Somewhere in the mix of this, I still developed a deep love of comics, then Tintin and Asterix. I still love comics; I love the detail of the visuals, the worlds that are created. My teachers also encouraged me to read and take home books. I loved going to the library, it was a place of limitless possibilities and even the day when I was ordered to hand over my shoes to an older boy didn’t put me off seeking out books, and looking forward to the adventure they held.
Fast-forward a few (I’m being generous to myself here) years and the days and nights where I don’t or can’t read to my five-year old son feel like days where we lose something. I remember telling him stories from the day he was born, and speaking to him and with him. Now when we sit and read a picture book it is as if we are both discovering something, both taking part in a journey. Some of it is about rediscovering classic stories, and some of it is about discovering new worlds. The quiet simplicity of being in that world with him is priceless. I know he has picked up more words from reading together, and the times when I catch him ‘reading’ to himself are gems of the future when he’ll really be able to read the words.
I read recently that children pick up more vocabulary from their fathers and this definitely resonates with me. I remember wanting to hear about my dad’s day at work, and listening to his stories. But families come in all shapes and sizes and children benefit from a variety of voices.
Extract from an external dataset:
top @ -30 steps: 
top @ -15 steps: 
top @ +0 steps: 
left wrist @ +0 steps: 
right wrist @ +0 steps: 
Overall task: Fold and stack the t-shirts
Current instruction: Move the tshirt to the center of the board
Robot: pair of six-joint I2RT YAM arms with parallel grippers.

Every Saturday I read to the dads and children who come to the Dads Rock Playgroups. Reading to up to 30 kids can be really daunting, but it’s amazing to share that time with them and remind everyone of the simplicity and the power of a story. Books matter to me, but more than that, words matter, voices, stories, adventures and that small space that’s created by two people matters. So do one thing, find that story you love and share it.